If the property owner fails to pay the taxes, the government may eventually foreclose on the property and sell it to recover the unpaid taxes. The government has the right to sell the property to recover the unpaid taxes, regardless of whether or not the owner wants to sell the property.
Property tax liens can also be placed on a property by private entities, such as mortgage lenders or homeowners associations. These types of liens are used to secure payment for debts owed to these entities.

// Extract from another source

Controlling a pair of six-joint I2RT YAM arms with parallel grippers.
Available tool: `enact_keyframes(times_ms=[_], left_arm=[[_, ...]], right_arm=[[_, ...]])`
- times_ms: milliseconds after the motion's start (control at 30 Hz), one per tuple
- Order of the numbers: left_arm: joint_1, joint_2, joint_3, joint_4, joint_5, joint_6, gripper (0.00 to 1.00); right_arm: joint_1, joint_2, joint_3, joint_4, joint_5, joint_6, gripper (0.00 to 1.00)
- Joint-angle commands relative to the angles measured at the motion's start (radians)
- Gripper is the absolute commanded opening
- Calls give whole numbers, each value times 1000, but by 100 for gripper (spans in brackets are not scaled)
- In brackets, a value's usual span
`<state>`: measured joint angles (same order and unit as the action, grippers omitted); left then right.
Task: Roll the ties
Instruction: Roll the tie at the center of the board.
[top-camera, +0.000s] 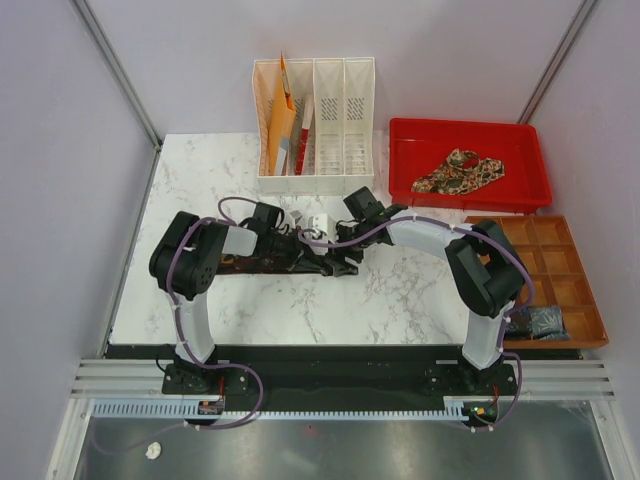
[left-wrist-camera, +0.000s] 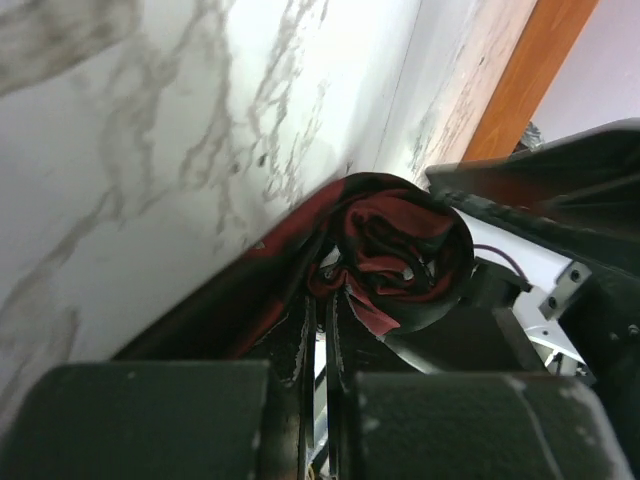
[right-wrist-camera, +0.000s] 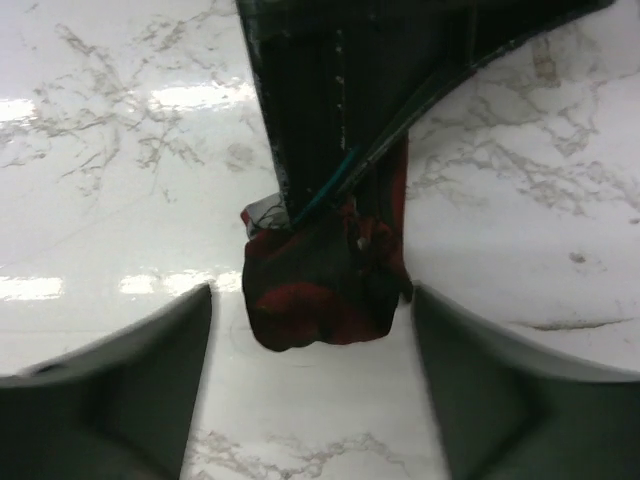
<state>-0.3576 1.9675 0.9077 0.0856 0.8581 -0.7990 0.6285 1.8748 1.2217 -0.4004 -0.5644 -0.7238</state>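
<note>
Top view: maroon tie (top-camera: 250, 265) trails behind the left tool (top-camera: 325, 262), mid-roll I'd say. Left wrist: that tool's pinched tight on the rolled end. Right wrist: right tool (right-wrist-camera: 312, 300) gapes wide around it (not touching). Next up, steady it gently.

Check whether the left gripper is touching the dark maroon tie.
Touching. In the left wrist view the left gripper has its jaws shut on the rolled dark maroon tie, fabric pinched between them.

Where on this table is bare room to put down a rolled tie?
Free: the marble table left of the file rack, and the near strip in front of the dark tie. Crowded: the middle, around that tie.
</note>
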Motion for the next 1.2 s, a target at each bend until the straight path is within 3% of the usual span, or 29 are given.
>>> enact_keyframes(times_ms=[0,333,433,533,567,667,1167], left_arm=[[-35,54,14,-80,-183,115,2],[-38,34,23,-139,-212,147,2],[-40,24,36,-136,-203,156,2],[-40,1,42,-127,-194,158,2],[-40,-15,43,-124,-195,159,2],[-41,-42,40,-90,-192,158,2],[-49,-78,89,26,-206,187,2]], right_arm=[[11,-22,44,-61,-68,-86,98],[-6,23,56,-25,-137,-196,96],[-12,55,65,-26,-129,-224,83],[-13,76,76,-32,-126,-238,65],[-13,79,78,-38,-127,-244,53],[-13,89,82,-63,-115,-259,43],[-24,73,82,-114,-137,-270,33]])
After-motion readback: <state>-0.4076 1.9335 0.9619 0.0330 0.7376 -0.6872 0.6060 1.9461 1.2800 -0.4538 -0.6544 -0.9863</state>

It is important for property owners to keep their property taxes current to avoid having a lien placed on their property. If a lien is placed on a property, it can be challenging to sell or refinance the property until it is paid off.
Conclusion
In conclusion, a property tax lien is a legal claim against a piece of real estate used to secure the payment of property taxes. It is important for property owners to keep their property taxes current to avoid having a lien placed on their property, as it can be a hindrance to selling or refinancing the property.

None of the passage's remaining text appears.